> Problem statement
Leave out every line that comes before the one containing "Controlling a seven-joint", and reproduce the rest of the listing below exactly, through its last line.

> The data
□ □ □
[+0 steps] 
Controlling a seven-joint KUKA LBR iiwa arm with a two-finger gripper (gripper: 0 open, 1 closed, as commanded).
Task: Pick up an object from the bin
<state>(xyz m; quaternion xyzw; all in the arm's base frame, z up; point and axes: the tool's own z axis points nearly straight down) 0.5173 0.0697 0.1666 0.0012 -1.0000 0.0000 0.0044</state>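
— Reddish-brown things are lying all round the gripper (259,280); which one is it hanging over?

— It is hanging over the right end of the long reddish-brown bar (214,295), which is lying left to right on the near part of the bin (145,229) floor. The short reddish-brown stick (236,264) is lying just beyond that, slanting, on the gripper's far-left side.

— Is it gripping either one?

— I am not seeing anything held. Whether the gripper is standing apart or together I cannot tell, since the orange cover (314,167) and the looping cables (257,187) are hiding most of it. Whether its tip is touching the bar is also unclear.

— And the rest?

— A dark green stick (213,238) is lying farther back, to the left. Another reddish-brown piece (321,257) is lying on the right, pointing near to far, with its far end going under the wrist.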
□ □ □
> Output below
Controlling a seven-joint KUKA LBR iiwa arm with a two-finger gripper (gripper: 0 open, 1 closed, as commanded).
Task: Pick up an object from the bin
<state>(xyz m; quaternion xyzw; all in the arm's base frame, z up; point and axes: the tool's own z axis points nearly straight down) 0.5173 0.0697 0.1666 0.0012 -1.0000 0.0000 0.0044</state>
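— Reddish-brown things are lying all round the gripper (259,280); which one is it hanging over?

— It is hanging over the right end of the long reddish-brown bar (214,295), which is lying left to right on the near part of the bin (145,229) floor. The short reddish-brown stick (236,264) is lying just beyond that, slanting, on the gripper's far-left side.

— Is it gripping either one?

— I am not seeing anything held. Whether the gripper is standing apart or together I cannot tell, since the orange cover (314,167) and the looping cables (257,187) are hiding most of it. Whether its tip is touching the bar is also unclear.

— And the rest?

— A dark green stick (213,238) is lying farther back, to the left. Another reddish-brown piece (321,257) is lying on the right, pointing near to far, with its far end going under the wrist.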

What is written here forms the complete answer.